Suempol zatrudnia obecnie 1350 osób w kraju i spółkach zagranicznych w Niemczech, Francji, Norwegii i Holandii, czyli ponad 2.5-raza więcej niż w 2002 roku, gdy Monika Siecińska została prezesem firmy. 90 procent oferty trafia za granicę. Ale tak było zawsze: 28-letnia historia Suempolu zaczęła się od dostaw krewetek na belgijski Dwór Królewski. Dopiero w 1994 roku przedsiębiorstwo, specjalizujące się teraz w przetwórstwie łososia norweskiego i alaskańskiego, mocniej zainteresowało się polskim rynkiem.
- Oczywiście przy tej skali działania mamy też cechy korporacji. To świetny zespół międzynarodowych specjalistów, którego konsolidacja, zdolność do stawiania sobie nowych celów i umiejętność racjonalnego ich rozwiązywania, dodają mi skrzydeł i satysfakcji, że możemy spółkę rodzinną prowadzić na rynkach zagranicznych w najwyższych standardach międzynarodowej kultury organizacyjnej – podkreśla pani prezes.
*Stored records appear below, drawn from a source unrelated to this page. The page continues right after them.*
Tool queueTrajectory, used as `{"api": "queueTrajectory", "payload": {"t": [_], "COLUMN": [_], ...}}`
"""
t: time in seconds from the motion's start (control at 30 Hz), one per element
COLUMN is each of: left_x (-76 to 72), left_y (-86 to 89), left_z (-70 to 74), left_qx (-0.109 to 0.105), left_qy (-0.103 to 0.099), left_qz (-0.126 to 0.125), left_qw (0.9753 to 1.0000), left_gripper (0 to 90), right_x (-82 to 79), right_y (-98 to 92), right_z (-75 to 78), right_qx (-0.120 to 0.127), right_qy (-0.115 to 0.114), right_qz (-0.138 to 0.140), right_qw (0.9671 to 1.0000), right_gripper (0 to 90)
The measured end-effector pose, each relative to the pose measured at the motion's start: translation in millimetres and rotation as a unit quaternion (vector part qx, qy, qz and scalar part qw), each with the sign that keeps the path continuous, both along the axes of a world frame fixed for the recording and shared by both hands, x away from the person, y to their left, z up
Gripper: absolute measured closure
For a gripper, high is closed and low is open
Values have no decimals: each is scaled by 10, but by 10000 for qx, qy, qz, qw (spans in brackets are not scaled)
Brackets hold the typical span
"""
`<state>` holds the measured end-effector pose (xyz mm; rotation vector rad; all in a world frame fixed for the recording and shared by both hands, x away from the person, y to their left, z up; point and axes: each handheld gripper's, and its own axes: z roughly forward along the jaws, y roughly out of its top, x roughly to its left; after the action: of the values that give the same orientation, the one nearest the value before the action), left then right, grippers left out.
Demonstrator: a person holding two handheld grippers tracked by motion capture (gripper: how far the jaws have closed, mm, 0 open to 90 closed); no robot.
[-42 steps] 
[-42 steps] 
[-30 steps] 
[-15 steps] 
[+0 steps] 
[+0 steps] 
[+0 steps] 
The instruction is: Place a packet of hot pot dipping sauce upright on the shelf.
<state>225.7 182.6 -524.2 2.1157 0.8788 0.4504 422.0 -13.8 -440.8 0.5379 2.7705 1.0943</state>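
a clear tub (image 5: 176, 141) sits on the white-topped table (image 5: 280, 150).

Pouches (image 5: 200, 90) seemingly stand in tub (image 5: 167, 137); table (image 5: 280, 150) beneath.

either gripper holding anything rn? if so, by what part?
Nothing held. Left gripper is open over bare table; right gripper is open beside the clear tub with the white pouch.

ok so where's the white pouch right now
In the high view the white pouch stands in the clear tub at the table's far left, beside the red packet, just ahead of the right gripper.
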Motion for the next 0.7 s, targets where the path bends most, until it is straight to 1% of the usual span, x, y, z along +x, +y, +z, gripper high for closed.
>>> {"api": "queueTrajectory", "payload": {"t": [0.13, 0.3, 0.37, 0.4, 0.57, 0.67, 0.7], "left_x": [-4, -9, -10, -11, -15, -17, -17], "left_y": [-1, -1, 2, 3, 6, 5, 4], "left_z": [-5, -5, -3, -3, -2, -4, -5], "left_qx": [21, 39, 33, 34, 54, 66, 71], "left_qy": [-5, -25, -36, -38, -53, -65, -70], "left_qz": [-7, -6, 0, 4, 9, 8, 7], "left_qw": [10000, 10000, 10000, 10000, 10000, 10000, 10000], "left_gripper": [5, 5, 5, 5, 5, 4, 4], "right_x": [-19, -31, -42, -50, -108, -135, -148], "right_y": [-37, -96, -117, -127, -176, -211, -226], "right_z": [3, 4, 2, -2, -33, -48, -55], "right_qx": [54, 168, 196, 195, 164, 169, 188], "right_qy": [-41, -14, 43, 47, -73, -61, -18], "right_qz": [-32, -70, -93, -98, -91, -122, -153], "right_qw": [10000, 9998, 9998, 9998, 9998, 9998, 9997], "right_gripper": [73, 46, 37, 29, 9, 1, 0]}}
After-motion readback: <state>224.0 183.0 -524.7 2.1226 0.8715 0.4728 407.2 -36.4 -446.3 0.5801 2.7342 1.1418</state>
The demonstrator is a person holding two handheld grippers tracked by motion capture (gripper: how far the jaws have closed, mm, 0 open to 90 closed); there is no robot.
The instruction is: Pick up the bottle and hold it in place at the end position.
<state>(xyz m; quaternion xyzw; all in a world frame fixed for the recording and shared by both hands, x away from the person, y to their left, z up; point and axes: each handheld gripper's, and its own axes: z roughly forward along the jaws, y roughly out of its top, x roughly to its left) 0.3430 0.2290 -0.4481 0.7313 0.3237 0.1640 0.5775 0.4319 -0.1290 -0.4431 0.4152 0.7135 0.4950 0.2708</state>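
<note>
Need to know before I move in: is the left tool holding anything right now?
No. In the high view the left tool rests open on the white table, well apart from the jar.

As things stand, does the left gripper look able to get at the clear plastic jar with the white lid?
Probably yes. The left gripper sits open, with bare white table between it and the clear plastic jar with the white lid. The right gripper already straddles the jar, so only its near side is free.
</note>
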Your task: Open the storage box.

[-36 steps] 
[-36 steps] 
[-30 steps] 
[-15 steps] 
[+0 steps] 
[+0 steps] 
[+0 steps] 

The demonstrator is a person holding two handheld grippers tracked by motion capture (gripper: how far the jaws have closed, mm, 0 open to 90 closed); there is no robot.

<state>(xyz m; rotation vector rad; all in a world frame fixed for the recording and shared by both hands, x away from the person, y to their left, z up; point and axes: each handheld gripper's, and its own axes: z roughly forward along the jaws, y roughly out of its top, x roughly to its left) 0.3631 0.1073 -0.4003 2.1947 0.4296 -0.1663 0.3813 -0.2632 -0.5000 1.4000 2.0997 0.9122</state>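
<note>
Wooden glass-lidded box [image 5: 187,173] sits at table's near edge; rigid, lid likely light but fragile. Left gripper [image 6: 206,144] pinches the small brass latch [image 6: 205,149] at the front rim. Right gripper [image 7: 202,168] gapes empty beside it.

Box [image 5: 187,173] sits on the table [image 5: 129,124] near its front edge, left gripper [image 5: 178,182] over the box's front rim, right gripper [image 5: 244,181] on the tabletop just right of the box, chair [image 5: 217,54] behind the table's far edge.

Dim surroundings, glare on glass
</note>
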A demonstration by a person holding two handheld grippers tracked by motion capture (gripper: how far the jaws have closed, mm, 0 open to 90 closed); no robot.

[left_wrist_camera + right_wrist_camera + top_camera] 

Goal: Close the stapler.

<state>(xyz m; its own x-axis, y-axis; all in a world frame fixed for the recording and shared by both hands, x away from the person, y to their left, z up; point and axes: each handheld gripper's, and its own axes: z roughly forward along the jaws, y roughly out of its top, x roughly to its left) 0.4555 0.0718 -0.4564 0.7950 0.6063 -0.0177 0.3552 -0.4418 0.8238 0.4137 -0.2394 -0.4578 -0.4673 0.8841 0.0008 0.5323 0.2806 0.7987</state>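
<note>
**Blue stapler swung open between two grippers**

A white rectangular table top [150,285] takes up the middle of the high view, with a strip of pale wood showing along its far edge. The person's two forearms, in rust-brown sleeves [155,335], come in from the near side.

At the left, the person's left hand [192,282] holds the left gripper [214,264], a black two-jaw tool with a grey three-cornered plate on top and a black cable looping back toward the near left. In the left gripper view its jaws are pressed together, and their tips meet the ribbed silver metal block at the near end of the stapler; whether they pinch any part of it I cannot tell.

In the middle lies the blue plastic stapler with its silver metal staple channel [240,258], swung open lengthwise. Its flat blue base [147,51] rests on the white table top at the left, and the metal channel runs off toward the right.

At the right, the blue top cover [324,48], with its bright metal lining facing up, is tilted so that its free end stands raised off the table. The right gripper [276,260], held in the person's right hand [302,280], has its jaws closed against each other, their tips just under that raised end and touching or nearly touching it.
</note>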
W tę kulturę wpisana jest także otwartość na potrzeby społeczne. - Rodzice zawsze potrafili się dzielić – podkreśla Monika Siecińska-Jaworowska. - Staramy się pomagać, na ile tylko możemy czy to dzieciom na Białorusi lub Litwie, czy społecznościom lokalnym m.in. przez fundowanie stypendiów najzdolniejszej młodzieży.